Le retour d’expérience, qu'est-ce que c'est ?
Selon le Centre de doctrine et d’enseignement du commandement, le retour d’expérience (Retex) est un « système qui contribue à l’amélioration de l’outil de défense en participant à son évolution au contact des réalités et en proposant des solutions aux défiances constatées. » Sa mission est d’extraire et d’analyser les enseignements qui émanent de différentes opérations et exercices militaires.
Le Retex est un processus partagé par tous, appelé à devenir un réflexe. Il consiste à porter à la connaissance de l’autorité hiérarchique compétente les pratiques observées sur le terrain, qu’elles soient efficaces ou perfectibles, en les accompagnant d’une analyse permettant d’en tirer des enseignements.
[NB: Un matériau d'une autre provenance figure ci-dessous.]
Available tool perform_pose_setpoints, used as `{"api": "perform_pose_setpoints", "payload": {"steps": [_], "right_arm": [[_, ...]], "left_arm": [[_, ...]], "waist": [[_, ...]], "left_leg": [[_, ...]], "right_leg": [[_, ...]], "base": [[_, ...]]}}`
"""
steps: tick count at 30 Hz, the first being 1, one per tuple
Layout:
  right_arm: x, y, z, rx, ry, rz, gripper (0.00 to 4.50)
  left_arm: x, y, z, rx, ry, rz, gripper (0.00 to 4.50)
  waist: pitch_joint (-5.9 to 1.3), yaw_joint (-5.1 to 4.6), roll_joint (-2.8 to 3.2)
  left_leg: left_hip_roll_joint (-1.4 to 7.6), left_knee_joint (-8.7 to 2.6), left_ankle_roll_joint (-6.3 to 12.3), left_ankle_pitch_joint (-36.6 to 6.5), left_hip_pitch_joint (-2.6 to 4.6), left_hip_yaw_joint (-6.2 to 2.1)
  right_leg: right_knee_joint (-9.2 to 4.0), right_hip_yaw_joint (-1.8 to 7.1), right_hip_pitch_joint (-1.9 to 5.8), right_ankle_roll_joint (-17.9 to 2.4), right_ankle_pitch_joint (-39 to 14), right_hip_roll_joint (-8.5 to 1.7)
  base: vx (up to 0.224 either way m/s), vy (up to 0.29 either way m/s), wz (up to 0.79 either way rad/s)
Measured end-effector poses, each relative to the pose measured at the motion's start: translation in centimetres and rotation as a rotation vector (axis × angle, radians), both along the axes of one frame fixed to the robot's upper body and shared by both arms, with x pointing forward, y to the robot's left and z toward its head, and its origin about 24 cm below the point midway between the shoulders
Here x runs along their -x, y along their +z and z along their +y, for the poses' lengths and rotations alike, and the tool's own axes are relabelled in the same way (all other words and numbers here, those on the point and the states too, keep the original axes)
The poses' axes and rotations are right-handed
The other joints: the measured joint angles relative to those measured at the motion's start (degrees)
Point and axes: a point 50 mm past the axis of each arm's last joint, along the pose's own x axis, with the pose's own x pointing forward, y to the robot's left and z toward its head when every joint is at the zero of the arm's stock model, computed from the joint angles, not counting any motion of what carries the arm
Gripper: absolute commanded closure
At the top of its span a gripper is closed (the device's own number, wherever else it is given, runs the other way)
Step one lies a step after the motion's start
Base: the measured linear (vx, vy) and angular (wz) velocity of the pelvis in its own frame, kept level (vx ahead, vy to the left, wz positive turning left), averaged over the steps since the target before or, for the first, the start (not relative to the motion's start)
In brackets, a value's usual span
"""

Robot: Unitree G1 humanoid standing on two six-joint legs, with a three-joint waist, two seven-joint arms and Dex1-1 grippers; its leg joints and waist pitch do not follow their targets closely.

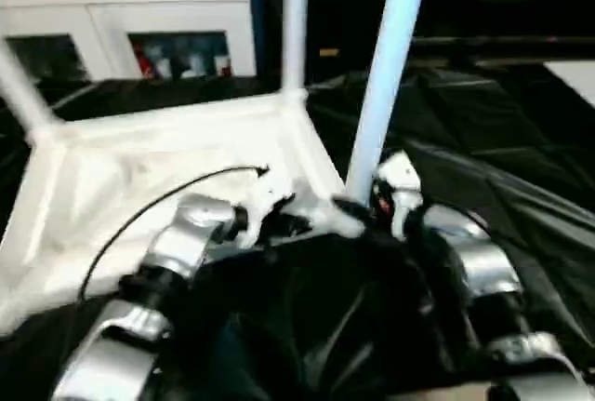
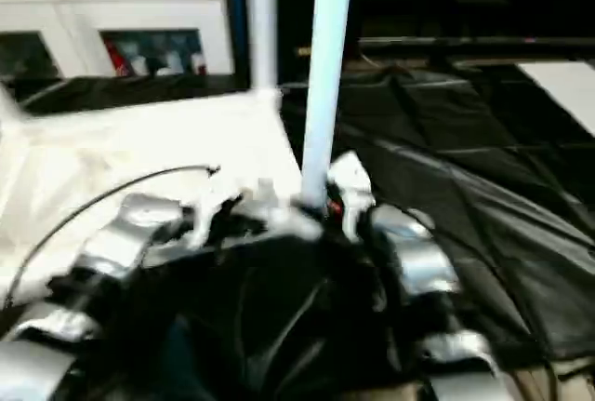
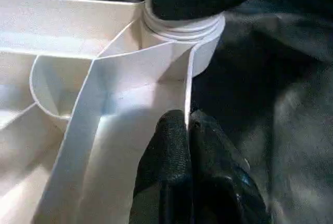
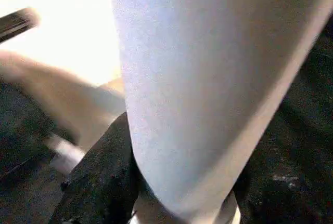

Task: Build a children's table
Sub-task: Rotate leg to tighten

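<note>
The children's table lies upside down on a black cloth, and its white tabletop (image 1: 139, 168) shows its ribbed underside (image 3: 57, 130). A leg (image 1: 296, 20) stands upright in the far corner socket, and another (image 1: 19, 94) rises at the far left. A third leg (image 1: 386, 75) stands in the near corner socket (image 3: 182, 31). My right gripper (image 1: 367, 210) is shut around this leg's base, one black finger (image 4: 99, 182) on each side of it. My left gripper (image 3: 187, 130) pinches the tabletop's thin rim wall just beside that socket.
A white cabinet (image 1: 121, 10) with glass doors stands at the back left. The black cloth (image 1: 483, 140) spreads wrinkled to the right and front. A thin black cable (image 1: 158, 201) arcs over my left forearm. A pale floor patch (image 1: 572, 75) shows at the far right.
</note>
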Motion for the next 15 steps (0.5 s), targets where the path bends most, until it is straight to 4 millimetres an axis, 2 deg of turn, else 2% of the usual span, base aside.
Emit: {"api": "perform_pose_setpoints", "payload": {"steps": [3,7,9,11,15], "right_arm": [[-0.8,-0.1,0.7,-0.006,-0.152,-0.003,2.50],[-1.3,-0.1,1.3,0.007,-0.249,-0.022,2.50],[-1.3,-0.1,1.3,0.006,-0.248,-0.030,1.81],[-1.2,-0.1,1.4,-0.001,-0.236,-0.033,1.81],[-0.9,0.0,1.3,-0.011,-0.183,-0.034,1.31]], "left_arm": [[-0.3,-0.2,-1.2,0.016,0.086,-0.010,4.50],[-0.4,-0.2,-2.0,0.017,0.132,-0.024,4.50],[-0.4,-0.1,-2.1,0.018,0.132,-0.025,4.50],[-0.4,-0.1,-2.1,0.018,0.127,-0.026,4.50],[-0.2,-0.1,-1.8,0.014,0.098,-0.029,4.50]], "waist": [[0.00,-0.04,-0.01],[-0.01,0.08,0.01],[-0.01,0.12,0.02],[-0.01,0.12,0.02],[-0.02,0.09,0.04]], "left_leg": [[-0.01,-0.01,0.00,0.00,0.00,-0.03],[-0.04,-0.03,0.00,0.00,-0.02,-0.03],[-0.04,-0.03,0.00,0.00,-0.03,-0.03],[-0.04,-0.04,0.00,0.00,-0.04,-0.03],[-0.04,-0.15,0.00,0.00,-0.07,-0.03]], "right_leg": [[-0.01,-0.01,-0.02,0.01,0.00,0.00],[-0.02,0.00,-0.02,0.01,0.00,0.00],[-0.01,0.01,-0.02,0.02,0.01,0.00],[-0.01,0.01,-0.02,0.02,0.02,0.00],[0.01,0.01,-0.03,0.02,0.03,0.01]], "base": [[0.000,0.000,0.00],[0.000,0.000,0.00],[0.000,0.000,0.00],[0.000,0.000,0.00],[0.000,0.000,0.00]]}}
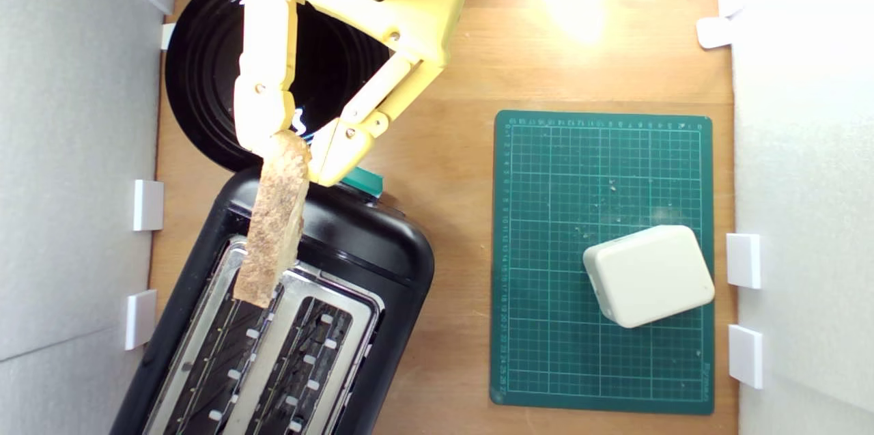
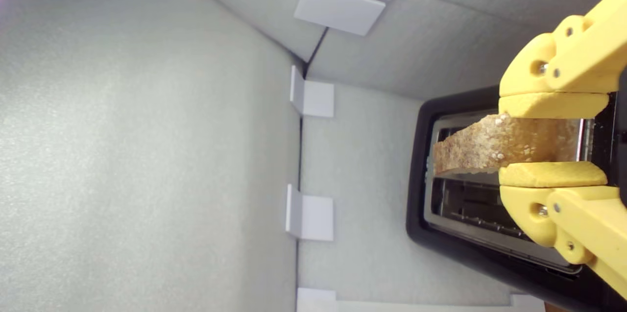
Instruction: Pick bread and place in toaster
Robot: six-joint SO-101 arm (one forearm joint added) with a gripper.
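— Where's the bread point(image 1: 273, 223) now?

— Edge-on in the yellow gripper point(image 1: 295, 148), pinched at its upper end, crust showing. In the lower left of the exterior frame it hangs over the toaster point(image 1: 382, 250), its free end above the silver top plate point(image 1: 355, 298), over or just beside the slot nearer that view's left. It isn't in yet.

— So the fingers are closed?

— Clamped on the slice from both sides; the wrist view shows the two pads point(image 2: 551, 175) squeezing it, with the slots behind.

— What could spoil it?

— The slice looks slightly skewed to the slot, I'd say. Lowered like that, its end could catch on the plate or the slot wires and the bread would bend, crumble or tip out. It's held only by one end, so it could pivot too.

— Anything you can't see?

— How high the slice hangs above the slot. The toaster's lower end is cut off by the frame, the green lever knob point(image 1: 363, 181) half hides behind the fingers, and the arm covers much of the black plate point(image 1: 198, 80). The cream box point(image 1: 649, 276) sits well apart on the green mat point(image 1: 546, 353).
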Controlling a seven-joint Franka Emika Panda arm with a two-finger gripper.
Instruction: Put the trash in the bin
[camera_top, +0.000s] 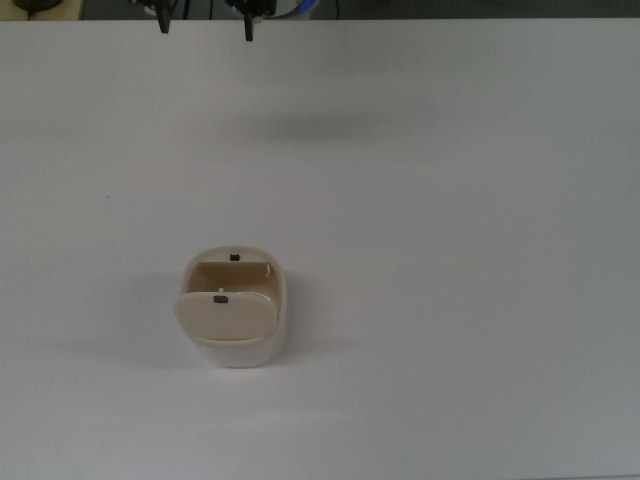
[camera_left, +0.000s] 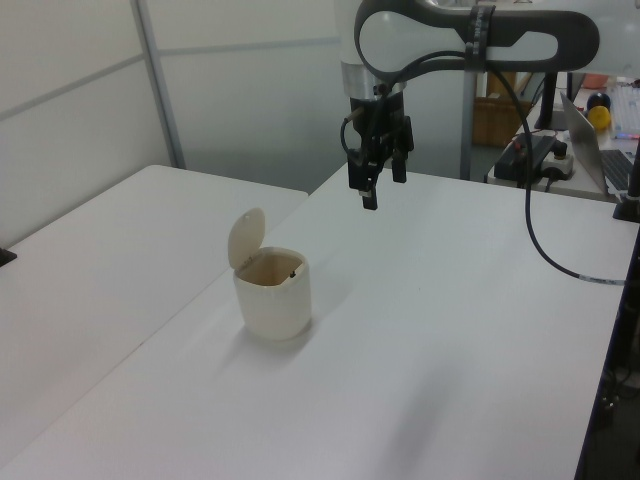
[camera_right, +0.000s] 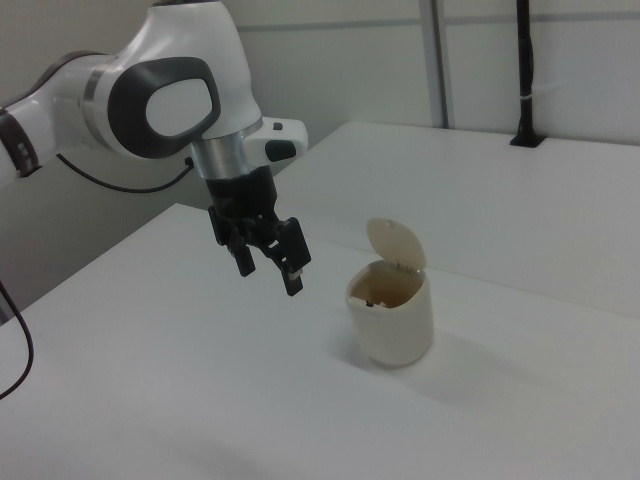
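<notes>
The small beige rounded-rectangular plastic bin (camera_top: 236, 308) is standing upright on the white bench (camera_top: 450, 250), at about eight o'clock from the middle of the top view. Its cream swing lid (camera_left: 246, 236) is tipping up and leaving the mouth uncovered; in the left view the lid is rising at the bin's ten o'clock, and in the right view (camera_right: 395, 243) it is standing over the rim at twelve o'clock. Small dark hinge marks are showing inside the rim. Something small and dark is lying inside the mouth in the right view, but what it is cannot be told. The off-white paper wad is not showing anywhere on the bench or between the jaws.

The black two-finger gripper (camera_left: 377, 185) of the white and grey arm (camera_right: 165, 95) is hanging in the air, well apart from the bin, at about one o'clock from it in the left view and at nine o'clock (camera_right: 270, 262) in the right view. Its jaws are standing wide and are gripping nothing. In the top view only the fingertips (camera_top: 248, 30) are poking in at the twelve o'clock edge.
</notes>
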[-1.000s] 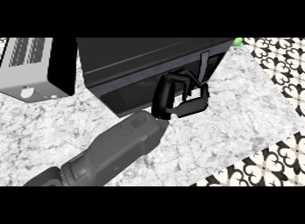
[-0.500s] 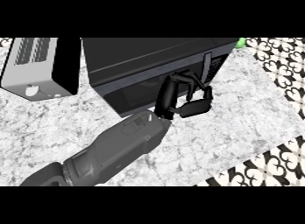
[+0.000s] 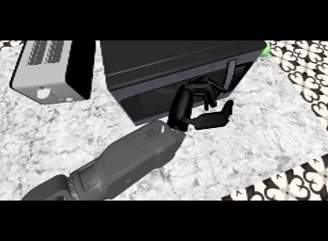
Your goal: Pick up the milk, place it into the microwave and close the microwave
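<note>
The right hand (image 3: 198,115) stands at the end of a long grey forearm slanting up and rightward. Its fingers (image 3: 183,101) are loosely arched with their tips against the microwave (image 3: 167,61) and the thumb is spread aside, so it grasps nothing. The milk cannot be made out anywhere. The dark door (image 3: 149,101) just beyond the fingertips hides the inside. Well beyond the hand, a green scrap (image 3: 266,48) peeks past the microwave's far corner, too little to name.

Nothing legible is turning up anywhere on this counter right now. The microwave (image 3: 159,66) is showing a narrow control panel (image 3: 238,71) with tiny marks that are too small to read. The grey appliance (image 3: 45,70) beside it is showing only slots, with no lettering to make out.
</note>
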Motion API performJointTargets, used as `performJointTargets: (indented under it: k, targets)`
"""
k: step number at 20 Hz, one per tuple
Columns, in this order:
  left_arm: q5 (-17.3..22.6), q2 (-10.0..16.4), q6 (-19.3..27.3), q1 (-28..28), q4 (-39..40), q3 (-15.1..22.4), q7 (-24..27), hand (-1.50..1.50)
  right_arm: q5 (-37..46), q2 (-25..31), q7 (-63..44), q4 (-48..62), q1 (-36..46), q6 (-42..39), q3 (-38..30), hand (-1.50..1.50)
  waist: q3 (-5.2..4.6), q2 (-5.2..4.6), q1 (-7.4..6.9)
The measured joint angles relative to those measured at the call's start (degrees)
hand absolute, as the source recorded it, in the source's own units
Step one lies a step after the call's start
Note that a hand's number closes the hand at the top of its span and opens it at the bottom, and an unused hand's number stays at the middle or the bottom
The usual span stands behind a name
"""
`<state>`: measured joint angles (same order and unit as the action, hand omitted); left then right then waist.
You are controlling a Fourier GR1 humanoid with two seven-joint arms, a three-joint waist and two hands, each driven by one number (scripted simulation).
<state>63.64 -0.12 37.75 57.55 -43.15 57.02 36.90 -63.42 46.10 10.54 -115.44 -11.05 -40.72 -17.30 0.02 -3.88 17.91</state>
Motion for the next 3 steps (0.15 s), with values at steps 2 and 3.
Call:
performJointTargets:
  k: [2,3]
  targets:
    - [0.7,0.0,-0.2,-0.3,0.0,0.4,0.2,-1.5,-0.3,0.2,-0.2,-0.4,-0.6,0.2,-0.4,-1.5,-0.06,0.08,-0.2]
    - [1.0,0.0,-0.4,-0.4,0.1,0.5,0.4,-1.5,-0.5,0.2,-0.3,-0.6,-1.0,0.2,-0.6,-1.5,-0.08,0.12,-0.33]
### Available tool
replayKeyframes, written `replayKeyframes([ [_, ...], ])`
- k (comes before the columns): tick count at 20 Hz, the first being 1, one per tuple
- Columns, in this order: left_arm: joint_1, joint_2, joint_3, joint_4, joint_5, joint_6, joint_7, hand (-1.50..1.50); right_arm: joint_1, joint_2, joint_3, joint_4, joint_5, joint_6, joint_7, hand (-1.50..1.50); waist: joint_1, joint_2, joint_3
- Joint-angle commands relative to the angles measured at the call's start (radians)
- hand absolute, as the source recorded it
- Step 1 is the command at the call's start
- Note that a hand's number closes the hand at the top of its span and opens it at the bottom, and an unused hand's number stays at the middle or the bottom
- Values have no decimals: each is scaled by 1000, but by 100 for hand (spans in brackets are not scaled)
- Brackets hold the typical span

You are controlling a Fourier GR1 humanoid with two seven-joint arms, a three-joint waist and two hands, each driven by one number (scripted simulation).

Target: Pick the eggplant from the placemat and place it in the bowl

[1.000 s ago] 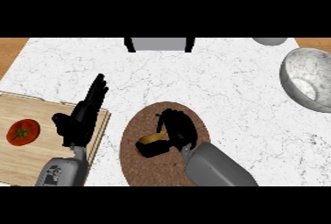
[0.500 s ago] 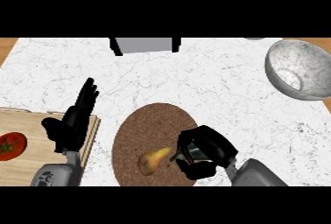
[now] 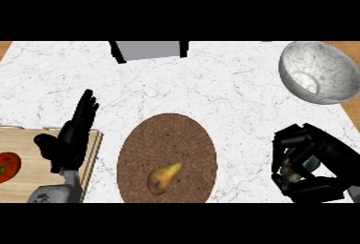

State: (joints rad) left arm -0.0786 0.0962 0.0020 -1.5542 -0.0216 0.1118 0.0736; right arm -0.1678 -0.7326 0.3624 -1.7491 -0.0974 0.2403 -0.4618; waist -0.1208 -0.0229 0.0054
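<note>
Currently the right hand [image 3: 309, 159] is hanging curled and empty over the desk [image 3: 232, 90], the eggplant [image 3: 163, 177] lying well to its left on the placemat [image 3: 169, 138], narrow end slanting up-right; the spread left hand [image 3: 70, 138] is resting slightly nearer

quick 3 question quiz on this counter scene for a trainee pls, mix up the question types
1. True or false: the bowl stands on the placemat.
2. Which hand is open with straight fingers? A) left hand B) right hand C) both
3. Fill in: the yellow pear-shaped fruit lies on the ____.

Key
1. False: the bowl stands apart from it, on the counter at the upper right.
2. A. The right hand is curled round a mostly hidden thing, likely the eggplant.
3. placemat
</note>
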Motion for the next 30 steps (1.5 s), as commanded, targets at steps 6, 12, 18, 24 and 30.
replayKeyframes([
  [6, -6, -16, -46, -86, -15, 3, 53, 0, 236, -380, -536, 26, -314, 234, -243, 150, 45, 8, -4],
  [12, -55, -19, -39, 26, -19, -19, -2, 0, 306, -437, -785, 89, -478, 360, -137, 150, 93, 20, -6],
  [18, -55, 5, -23, -11, 3, -58, 21, 0, 157, -445, -771, 192, -495, 374, 35, 150, 128, 25, -6],
  [24, -119, -46, -67, 12, -34, -23, 58, 0, 13, -406, -660, 237, -204, 184, 34, 150, 140, 28, -5],
  [30, -104, -49, -89, 25, -42, -44, 31, 0, -155, -328, -503, 438, 83, 56, -79, 150, 157, 32, -5],
])
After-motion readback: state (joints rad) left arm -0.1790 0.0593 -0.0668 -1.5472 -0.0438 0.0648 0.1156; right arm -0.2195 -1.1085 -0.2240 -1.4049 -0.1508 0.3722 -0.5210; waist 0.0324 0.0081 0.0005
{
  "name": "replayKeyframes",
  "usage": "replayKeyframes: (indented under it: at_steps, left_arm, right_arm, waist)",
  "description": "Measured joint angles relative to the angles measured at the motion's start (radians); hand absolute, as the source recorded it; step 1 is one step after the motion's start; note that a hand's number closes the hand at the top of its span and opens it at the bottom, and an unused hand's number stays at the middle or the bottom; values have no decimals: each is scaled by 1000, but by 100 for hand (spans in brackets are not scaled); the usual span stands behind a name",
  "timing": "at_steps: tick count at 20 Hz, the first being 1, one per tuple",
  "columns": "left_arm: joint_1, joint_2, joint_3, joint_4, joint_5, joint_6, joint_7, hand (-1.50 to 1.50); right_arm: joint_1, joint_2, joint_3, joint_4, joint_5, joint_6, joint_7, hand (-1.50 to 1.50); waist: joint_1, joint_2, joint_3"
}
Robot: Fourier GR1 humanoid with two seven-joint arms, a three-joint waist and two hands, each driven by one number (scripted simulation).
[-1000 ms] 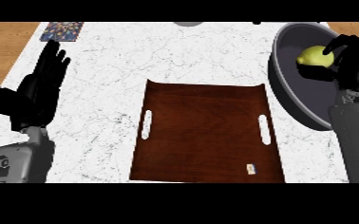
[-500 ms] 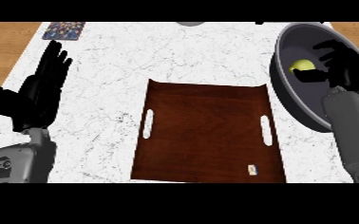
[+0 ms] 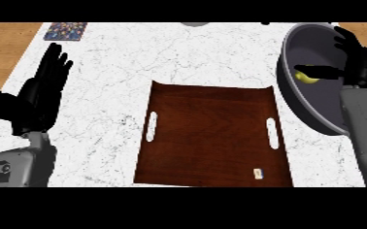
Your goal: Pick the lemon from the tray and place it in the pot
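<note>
The yellow lemon [image 3: 307, 78] lies inside the grey pot [image 3: 309, 107] at the right edge of the counter. My right hand [image 3: 349, 63] hovers over the pot with its fingers spread open, the thumb reaching across just above the lemon without holding it. The dark wooden tray [image 3: 211, 133] sits in the middle of the counter with nothing on it but a small pale tag [image 3: 257, 173] near its front right corner. At the left edge my left hand [image 3: 39, 97] rests open, fingers pointing up.
A patterned coaster-like square [image 3: 66, 30] lies at the back left corner of the white marble counter [image 3: 122, 68]. A grey round object [image 3: 192, 24] peeks in at the back edge. Wooden floor shows at the far left.
My right hand let go of the lemon, which now lies lower in the pot. The hand's fingers have opened and it has drawn slightly right. The left hand stayed still.
</note>
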Motion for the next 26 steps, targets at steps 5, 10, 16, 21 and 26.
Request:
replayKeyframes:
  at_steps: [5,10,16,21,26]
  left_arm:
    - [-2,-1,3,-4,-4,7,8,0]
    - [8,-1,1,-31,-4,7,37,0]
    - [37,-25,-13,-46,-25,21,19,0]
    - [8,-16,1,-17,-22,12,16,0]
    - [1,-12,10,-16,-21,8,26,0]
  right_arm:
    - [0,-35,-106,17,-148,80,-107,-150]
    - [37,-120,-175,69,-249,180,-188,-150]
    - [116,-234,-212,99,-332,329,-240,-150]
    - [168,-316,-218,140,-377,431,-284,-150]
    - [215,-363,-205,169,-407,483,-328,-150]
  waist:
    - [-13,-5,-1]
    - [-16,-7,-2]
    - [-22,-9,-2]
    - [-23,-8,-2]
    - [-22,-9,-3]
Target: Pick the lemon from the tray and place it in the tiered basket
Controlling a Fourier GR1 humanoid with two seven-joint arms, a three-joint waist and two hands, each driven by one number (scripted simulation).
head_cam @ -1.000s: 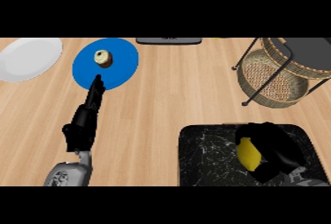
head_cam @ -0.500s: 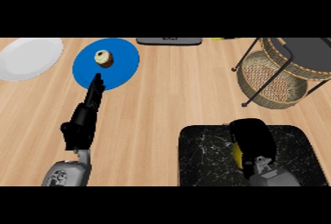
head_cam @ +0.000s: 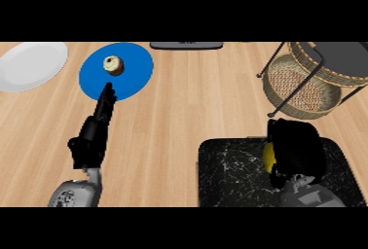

Dans quel cadre est-il produit ?
Un Retex peut aussi bien concerner des opérations menées par la France ou auxquelles elle a participé, que des opérations étrangères. Il permet de mettre à jour les connaissances portant sur les modes de combat modernes ennemis. En la matière, l’exemple le plus probant est certainement celui de l’utilisation des drones dans les conflits modernes.
Il a pour finalité d’adapter les outils de défense sur le court et moyen terme, de fournir des informations pour aider à la décision et de participer au rayonnement des armées françaises. Décomposé en 4 temps : recueil des informations, analyse des enseignements, exploitation et diffusion ; chaque rapport présente plusieurs avantages comme la réduction du risque d’incertitude et la limitation des coûts globaux des opérations, humains comme matériels.
Qui gère les Retex ?
Le Commandement du combat futur est en charge de l’analyse des retex issus des opérations de l’armée de Terre. Dès lors qu’il existe une dimension interarmées, le Centre interarmées de concepts, de doctrine et d’expérimentation prend la main.
Chaque grande unité dispose par ailleurs d’un bureau synthèse et retour d’expérience (BS RETEX) qui s’appuie sur un réseau de référents, aussi appelé "réseau Retex". Ces services produisent divers contenus tels des "lettres de veille", des "points de mire" et des "cahiers Retex". Ils peuvent ainsi être exploités au sein de rapports multiples que ce soit lors de comptes rendus de fin de mission.
7 raisons d'écrire du Retex
- Le Retex améliore directement la performance de l’unité considérée, en conscientisant ce qui s’est bien ou mal passé et en faisant la généalogie des causes d’erreurs comme de succès ;
- Un Retex partagé réduit le risque en opération. Chaque capitaine qui part bénéficie du retour de ses prédécesseurs, dans le cadre des comptes-rendus de fin de mandat ou du partage en texte libre ;
- C’est la meilleure façon de passer outre certains blocages inévitables d’une organisation aussi vaste que l’armée de Terre;
- Écrire structure la pensée. Un cadre qui ne pense pas risque la vie de ses hommes ;
- Écrire, c’est montrer à ses subordonnés la considération qu’on porte à leur action. Ne pas écrire, c’est leur signifier que leurs problèmes ne seront pas résolus ;
- Les équipements, la doctrine et le soutien ne s’améliorent qu’à travers le RETEX ;
- Sans RETEX, un chef au combat s’expose à reproduire des erreurs déjà commises.
Quelques lignes, un courriel ou même des prises de vue peuvent parfois suffire à éclairer utilement une situation. L’essentiel est de remonter des observations concrètes issues du terrain, afin qu’elles puissent être exploitées au profit de tous.
Les évolutions du monde, du combat, et des cadres de fonctionnement dans l’armée de Terre accroissent le besoin de production et de circulation du Retex. Il revient dorénavant au lecteur de prendre sa plume, et de remonter ses expériences, utiles et réfléchies. Il y va de l’adaptation à la menace, comme de l’optimisation de l’existant. Il y va surtout, in fine, de la capacité de l’armée de Terre et de chacun de ses membres à « être prêts » à agir dans chacun des espaces et des champs de la conflictualité dans lesquels il est engagé.